To accomplish the T-cell therapy, researchers took a sample of peripheral blood from each dog entering the study. Then the T cells were separated and expanded in Cooper's laboratory over several weeks. As the T cells grew at MD Anderson, the canines received a chemotherapy regimen at Texas A&M similar to what humans with NHL receive, a combination of cyclophosphamide, vincristine, doxorubicin and prednisone. The T cells were then given back intravenously after the chemotherapy to improve the anti-tumor effects.

"The therapy was well tolerated in all dogs who received the infusions. We saw fewer side effects than with traditional chemotherapy, and the pet owners were please with how their dogs tolerated the protocol," said Heather Wilson-Robles, DVM, DACVIM(Oncology), assistant professor at Texas A&M. "The owners were also very pleased to be supporting research that may further enhance cancer therapy in humans and pets with cancer."
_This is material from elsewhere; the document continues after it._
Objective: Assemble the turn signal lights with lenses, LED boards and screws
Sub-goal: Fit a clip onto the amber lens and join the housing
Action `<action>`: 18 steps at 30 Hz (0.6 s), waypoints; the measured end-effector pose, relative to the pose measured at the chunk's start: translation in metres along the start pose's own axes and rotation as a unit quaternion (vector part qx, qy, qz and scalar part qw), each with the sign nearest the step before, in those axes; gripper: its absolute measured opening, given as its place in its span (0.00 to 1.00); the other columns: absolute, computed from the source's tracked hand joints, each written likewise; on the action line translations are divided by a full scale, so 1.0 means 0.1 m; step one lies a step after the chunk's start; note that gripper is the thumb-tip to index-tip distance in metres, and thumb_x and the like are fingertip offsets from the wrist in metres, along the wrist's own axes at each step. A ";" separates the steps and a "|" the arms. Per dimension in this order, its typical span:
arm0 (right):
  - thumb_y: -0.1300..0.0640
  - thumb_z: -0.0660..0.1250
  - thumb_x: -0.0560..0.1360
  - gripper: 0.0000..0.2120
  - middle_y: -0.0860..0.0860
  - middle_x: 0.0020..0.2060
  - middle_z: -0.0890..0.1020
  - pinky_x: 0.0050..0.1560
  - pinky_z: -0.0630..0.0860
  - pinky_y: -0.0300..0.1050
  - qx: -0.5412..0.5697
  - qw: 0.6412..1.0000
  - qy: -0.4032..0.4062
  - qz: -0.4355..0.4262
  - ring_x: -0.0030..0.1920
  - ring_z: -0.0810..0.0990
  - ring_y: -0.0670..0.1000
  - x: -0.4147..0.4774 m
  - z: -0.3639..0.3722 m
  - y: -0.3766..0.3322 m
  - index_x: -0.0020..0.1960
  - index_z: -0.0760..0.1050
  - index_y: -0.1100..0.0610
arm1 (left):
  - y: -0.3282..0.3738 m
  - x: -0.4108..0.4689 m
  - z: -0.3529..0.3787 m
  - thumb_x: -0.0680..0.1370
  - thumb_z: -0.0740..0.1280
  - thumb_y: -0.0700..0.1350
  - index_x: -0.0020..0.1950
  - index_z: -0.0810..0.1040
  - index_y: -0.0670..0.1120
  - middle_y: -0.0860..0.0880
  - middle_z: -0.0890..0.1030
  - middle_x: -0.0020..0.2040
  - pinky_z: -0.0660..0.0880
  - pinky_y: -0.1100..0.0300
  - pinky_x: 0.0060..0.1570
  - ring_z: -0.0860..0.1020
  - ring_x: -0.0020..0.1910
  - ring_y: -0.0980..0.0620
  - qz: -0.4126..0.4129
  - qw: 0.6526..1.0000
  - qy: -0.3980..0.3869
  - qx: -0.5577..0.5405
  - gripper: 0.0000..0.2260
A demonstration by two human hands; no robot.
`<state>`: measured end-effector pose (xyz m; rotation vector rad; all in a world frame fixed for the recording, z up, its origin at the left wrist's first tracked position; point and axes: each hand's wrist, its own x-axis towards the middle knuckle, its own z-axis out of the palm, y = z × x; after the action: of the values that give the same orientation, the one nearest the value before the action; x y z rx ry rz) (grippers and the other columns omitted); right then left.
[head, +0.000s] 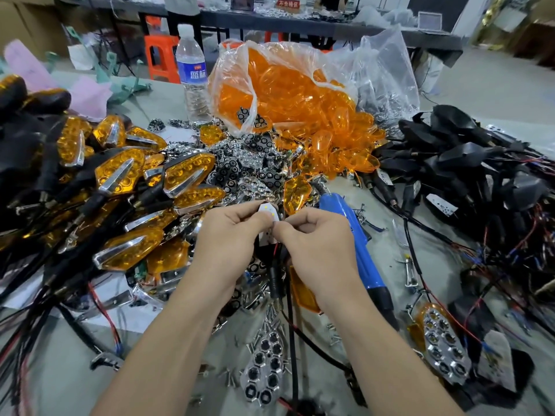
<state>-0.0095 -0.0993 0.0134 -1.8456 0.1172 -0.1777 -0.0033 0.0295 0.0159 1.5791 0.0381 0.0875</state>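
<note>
Left hand and right hand, fingers curled, pinching white LED board clear of cluttered surface, likely for orienting; blue electric screwdriver just beside, within reach.

Bare surface shows in a strip right of the blue screwdriver, dotted with loose brackets and screws, and in a wider patch at the near left corner. A heap of finished amber lights walls the left side. The lens bag blocks the far middle, with an upright water bottle just beside it. Black housings with tangled wires fill the right. Between the forearms lie a reflector plate, a black cable and scattered screws. The left hand and right hand, pinching an LED board, sit hemmed in by these piles.
</note>
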 end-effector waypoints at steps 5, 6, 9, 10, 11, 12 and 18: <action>0.50 0.72 0.66 0.05 0.50 0.26 0.82 0.28 0.74 0.44 -0.022 1.000 -0.006 -0.010 0.26 0.75 0.46 0.06 0.05 -0.05 0.36 0.82 0.51 | -0.05 0.03 -0.05 0.77 0.68 0.49 0.45 0.87 0.50 0.39 0.84 0.44 0.79 0.45 0.44 0.77 0.40 0.51 0.044 0.999 0.008 0.019 0.08; 0.51 0.72 0.67 0.04 0.49 0.25 0.82 0.27 0.70 0.40 -0.027 1.000 0.003 -0.013 0.25 0.74 0.45 0.07 0.05 -0.06 0.35 0.82 0.51 | -0.06 0.04 -0.06 0.78 0.68 0.49 0.46 0.87 0.50 0.38 0.83 0.44 0.77 0.48 0.43 0.78 0.40 0.51 0.037 0.999 -0.002 0.010 0.09; 0.53 0.72 0.69 0.03 0.48 0.25 0.82 0.27 0.69 0.37 -0.027 1.000 0.010 -0.007 0.25 0.74 0.44 0.08 0.09 -0.07 0.36 0.82 0.50 | -0.07 0.09 -0.10 0.79 0.69 0.44 0.49 0.89 0.53 0.49 0.86 0.42 0.79 0.57 0.41 0.81 0.40 0.55 0.008 0.999 -0.031 -0.014 0.09; 0.53 0.72 0.69 0.02 0.49 0.26 0.82 0.29 0.70 0.40 -0.025 1.000 -0.001 -0.003 0.25 0.74 0.45 0.08 0.11 -0.08 0.37 0.82 0.49 | -0.07 0.10 -0.12 0.78 0.70 0.42 0.49 0.89 0.54 0.51 0.87 0.43 0.80 0.56 0.42 0.81 0.41 0.55 0.005 1.000 -0.022 -0.013 0.09; 0.51 0.73 0.69 0.03 0.49 0.27 0.82 0.30 0.72 0.44 -0.027 0.999 -0.017 -0.001 0.26 0.75 0.47 0.08 0.11 -0.09 0.38 0.83 0.49 | -0.08 0.12 -0.13 0.78 0.71 0.42 0.49 0.89 0.55 0.52 0.88 0.44 0.81 0.53 0.44 0.82 0.42 0.54 0.004 1.000 0.001 -0.009 0.10; 0.49 0.73 0.70 0.05 0.50 0.28 0.83 0.32 0.75 0.46 -0.035 0.999 -0.028 -0.002 0.28 0.78 0.49 0.10 0.10 -0.11 0.38 0.83 0.49 | -0.09 0.14 -0.15 0.77 0.71 0.41 0.49 0.89 0.56 0.52 0.88 0.45 0.81 0.52 0.44 0.83 0.43 0.52 0.001 1.000 0.029 -0.010 0.11; 0.57 0.68 0.77 0.07 0.46 0.38 0.86 0.36 0.81 0.43 -0.286 0.955 -0.042 -0.061 0.35 0.82 0.44 0.53 -0.07 -0.19 0.45 0.85 0.48 | -0.14 0.22 -0.26 0.78 0.72 0.39 0.52 0.89 0.52 0.45 0.88 0.45 0.74 0.57 0.33 0.85 0.44 0.38 -0.088 0.984 0.141 -0.060 0.09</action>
<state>0.0415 -0.1096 0.0366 -2.4384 -0.0096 -0.1596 0.0171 0.0573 0.0027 1.4260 0.3865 0.1707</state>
"Treating dogs with cancer provides us with a great comparative oncology model for humans," said Colleen O'Connor, Ph.D., post-doctoral fellow at MD Anderson and one of the primary investigators on the study. "We learned important details about the interaction between chemotherapy and tumor cells that can be harnessed to improve the body's immune response. This is something we hadn't appreciated thus far from our clinical research in humans."

From the trial, investigators found that:

  • Chemotherapy, while damaging the canine tumor, also makes the tumor cells susceptible to recognition by the infused T cells
  • Infusing back the patient's T cells after chemotherapy can work to improve the survival of canines with NHL, since these T cells were held outside the body preventing damage from the chemotherapy
  • Biomarkers were identified that can potentially play a role in determining prognosis

Overall the study further affirmed the ability to use the body's own immune cells, such as T cells, to fight cancer. As a result, MD Anderson and Texas A&M collaborators are creating a program focusing on harvesting and expanding T cells at a large scale for broad clinical use.

Investigators at both institutions are working to open a new trial that will infuse genetically modified T cells that are tumor specific and potentially even more effective against the canine cancer cells.